The color and sugar levels of apples are not useful indicators of when the fruit is ready to pick, says Dr. Bill Wolk, postharvest specialist with the Okanagan Tree Fruit Cooperative in British Columbia, Canada. And, delaying harvest for several days to attain more color or sweetness can shorten the storage life of the fruit by months.

Color and sugar levels are quality parameters, not maturity parameters, Wolk points out. The quality parameters that most affect growers’ returns are color and firmness, and, to a lesser extent, sugars. Of these three, firmness is the one most affected by maturity.

Ripening is governed by ethylene. Most varieties should be harvested when ethylene production goes into high gear (the point known as the ethylene climacteric), when the internal ethylene concentration reaches one part per million. A gas chromatograph can be used to determine ethylene concentration, but an easier method for growers is to use the starch-iodine index. The index is correlated with the ethylene concentration and so is a useful maturity indicator, as it provides an estimate of the stage of ethylene production.

In British Columbia, growers use different starch indexes for different varieties because the starch conversion pattern at specific ethylene concentrations varies by variety. For example, growers are advised to pick McIntosh at a starch reading of 1.5 to 2.0 and Golden Delicious at 2.5 to 3.0. Although the starch has cleared out more in the Golden Delicious at that point, they represent about the same stage of maturity based on estimated ethylene production. It is not the starch that is important, but the ethylene level, Wolk emphasized.

Storage potential

As ethylene production rises during ripening, the storage potential (firmness and acid levels) drops at the same rate. So, the effects of ethylene on storage potential are tightly linked. However, the increase in color and sugar levels begins earlier and rises more slowly than the ethylene level (see “Quality changes during harvest”). While these quality parameters are affected by ethylene, other factors are also involved, and color and sugar aren’t as closely linked to ethylene production (i.e., maturity) as is storage potential (firmness and acids).

With ethylene driving ripening of fruit, the harvest window is relatively short, Wolk said, and the loss of storage potential can happen quickly. Most varieties can lose 75 percent of their storage potential within ten days of the onset of the ethylene climacteric. Depending on the variety, each day that harvest is delayed, the fruit’s storage life can be reduced by weeks.

Sugar

Harvest maturity will not affect the final level of sugars. The sugar level that an individual apple eventually attains is predetermined during the growing season, not at harvest. If an apple is harvested at a low starch reading (when there is still a lot of starch in the fruit), the percentage of sugar will rise in storage as the starch is broken down into sugar. Conversely, if the fruit is harvested at a high starch reading, when most of the starch was already converted to sugar, the sugar level won’t rise much or at all in storage. In both cases, the fruit will eventually attain the same level of sugar.

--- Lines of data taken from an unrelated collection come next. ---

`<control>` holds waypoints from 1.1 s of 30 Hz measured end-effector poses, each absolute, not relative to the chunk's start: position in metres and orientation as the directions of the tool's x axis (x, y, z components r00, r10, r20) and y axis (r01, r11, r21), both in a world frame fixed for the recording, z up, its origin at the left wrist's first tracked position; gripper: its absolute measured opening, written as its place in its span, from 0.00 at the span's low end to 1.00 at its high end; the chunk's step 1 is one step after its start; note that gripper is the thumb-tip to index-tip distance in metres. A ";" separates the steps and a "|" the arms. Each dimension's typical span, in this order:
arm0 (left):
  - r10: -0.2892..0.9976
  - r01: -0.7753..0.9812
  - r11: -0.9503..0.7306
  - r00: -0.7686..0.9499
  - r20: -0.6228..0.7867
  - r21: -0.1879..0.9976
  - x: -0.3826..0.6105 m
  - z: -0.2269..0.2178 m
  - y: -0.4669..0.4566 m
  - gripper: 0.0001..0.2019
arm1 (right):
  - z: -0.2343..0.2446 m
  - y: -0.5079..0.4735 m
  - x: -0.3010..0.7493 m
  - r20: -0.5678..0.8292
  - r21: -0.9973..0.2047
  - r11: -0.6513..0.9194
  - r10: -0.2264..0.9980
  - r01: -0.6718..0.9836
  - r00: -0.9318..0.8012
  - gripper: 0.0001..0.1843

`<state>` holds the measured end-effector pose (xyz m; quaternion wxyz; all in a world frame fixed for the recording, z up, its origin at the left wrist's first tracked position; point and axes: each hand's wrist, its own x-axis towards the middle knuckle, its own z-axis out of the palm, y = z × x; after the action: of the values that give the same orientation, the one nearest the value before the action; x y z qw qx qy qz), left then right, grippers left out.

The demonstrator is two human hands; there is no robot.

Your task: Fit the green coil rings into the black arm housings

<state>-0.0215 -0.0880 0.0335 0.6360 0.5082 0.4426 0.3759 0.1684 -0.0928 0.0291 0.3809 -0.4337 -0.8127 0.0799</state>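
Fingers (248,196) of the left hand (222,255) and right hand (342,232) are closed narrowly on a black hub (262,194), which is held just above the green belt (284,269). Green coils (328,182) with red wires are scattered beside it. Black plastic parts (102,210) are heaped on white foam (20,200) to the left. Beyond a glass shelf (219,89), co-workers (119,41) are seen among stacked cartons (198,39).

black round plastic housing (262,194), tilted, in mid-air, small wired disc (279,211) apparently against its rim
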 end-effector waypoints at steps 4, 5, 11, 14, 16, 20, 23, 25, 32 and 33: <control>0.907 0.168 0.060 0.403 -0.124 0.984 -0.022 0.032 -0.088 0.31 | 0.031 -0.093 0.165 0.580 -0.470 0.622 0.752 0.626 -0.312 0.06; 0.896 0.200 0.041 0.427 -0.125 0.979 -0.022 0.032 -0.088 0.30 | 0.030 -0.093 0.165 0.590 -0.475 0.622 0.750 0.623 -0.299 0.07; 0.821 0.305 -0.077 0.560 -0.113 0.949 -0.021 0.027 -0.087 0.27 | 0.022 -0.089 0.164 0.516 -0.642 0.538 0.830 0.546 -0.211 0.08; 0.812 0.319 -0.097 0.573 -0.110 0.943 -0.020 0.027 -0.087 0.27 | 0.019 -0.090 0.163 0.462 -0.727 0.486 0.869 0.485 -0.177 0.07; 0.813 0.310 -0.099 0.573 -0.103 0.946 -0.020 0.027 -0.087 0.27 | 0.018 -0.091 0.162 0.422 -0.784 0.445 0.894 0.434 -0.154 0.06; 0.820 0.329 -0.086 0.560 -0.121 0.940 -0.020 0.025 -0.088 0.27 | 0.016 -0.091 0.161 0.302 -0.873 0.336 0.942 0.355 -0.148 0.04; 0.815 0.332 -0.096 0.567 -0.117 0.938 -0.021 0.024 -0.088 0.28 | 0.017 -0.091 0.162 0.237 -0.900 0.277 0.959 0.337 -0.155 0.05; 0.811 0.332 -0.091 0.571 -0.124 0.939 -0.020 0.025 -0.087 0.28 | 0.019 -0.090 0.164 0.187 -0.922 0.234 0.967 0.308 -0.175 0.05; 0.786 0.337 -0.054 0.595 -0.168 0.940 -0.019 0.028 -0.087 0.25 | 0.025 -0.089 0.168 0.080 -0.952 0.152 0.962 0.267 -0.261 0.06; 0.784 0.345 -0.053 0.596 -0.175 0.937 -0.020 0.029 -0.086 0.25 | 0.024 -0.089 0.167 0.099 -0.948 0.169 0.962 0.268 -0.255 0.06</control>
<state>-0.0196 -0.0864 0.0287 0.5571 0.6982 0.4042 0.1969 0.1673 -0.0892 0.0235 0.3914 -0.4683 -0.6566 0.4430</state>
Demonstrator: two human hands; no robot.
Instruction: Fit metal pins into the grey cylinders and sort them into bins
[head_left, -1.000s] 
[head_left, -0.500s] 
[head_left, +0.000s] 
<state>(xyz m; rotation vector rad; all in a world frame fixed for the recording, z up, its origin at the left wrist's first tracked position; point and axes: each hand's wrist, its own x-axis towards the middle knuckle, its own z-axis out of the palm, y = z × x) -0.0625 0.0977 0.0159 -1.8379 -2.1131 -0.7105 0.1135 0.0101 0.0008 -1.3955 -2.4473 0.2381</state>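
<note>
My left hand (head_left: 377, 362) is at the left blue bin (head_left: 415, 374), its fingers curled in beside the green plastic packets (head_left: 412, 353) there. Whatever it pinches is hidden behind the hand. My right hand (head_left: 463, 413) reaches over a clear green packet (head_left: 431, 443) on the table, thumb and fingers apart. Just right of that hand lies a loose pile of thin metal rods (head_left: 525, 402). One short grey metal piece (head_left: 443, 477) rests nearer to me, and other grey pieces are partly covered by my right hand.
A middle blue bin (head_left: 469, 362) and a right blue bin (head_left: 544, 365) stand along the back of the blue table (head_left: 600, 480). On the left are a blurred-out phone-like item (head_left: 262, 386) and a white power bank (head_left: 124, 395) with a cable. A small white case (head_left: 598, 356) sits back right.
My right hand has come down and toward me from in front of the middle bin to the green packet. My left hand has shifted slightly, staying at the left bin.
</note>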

So, except for very early season sales, where a minimum sugar value is required, fruit should not be harvested based on sugar ­levels.

Color

Red varieties get redder as they mature, but there is virtually no correlation between color and maturity (see “Color and maturity of apples”), so harvest is not the time to try to attain color, Wolk said. For example, some apple blocks can have 75 to 80 percent solid red color when the starch value is only 1.5 to 2.5, while others might have less than 60 percent solid red color at much higher starch values. Color can also vary from variety to variety and year to year.

The fruit should be sufficiently red when it’s at the proper stage of maturity for harvest (as indicated by the starch test), Wolk said. A grower who delays harvest by five or six days after the climacteric waiting for better color, can shorten the fruit’s storage life by months.

“As frustrating as it might be, good color is attained by all the best horticultural practices involved in orcharding that come before harvest, not by juggling the harvest date when it’s time to start picking,” he said.

Those practices include selecting the right cultivar and strain for the site, laying out and planting the orchard properly, pruning for light penetration, and feeding for a ­balanced nutrient status in the fruit.

While Wolk thinks background color can be more closely tied to maturity than red color, it still is not a particularly reliable measure, he warns. It is affected by a number of factors, such as mineral status. High-nitrogen fruit, for example, tends to keep a strong green background color even after the fruit begins to mature.

“In such a case, a grower who interprets the lack of color change as a lack of ripening can be making a big mistake,” he said. The risk of suffering market losses because of quality issues far outweighs any potential benefits from delaying harvest.

Wolk gave a presentation on this topic at the Washington State ­Horticultural ­Association’s annual meeting in Yakima, last December.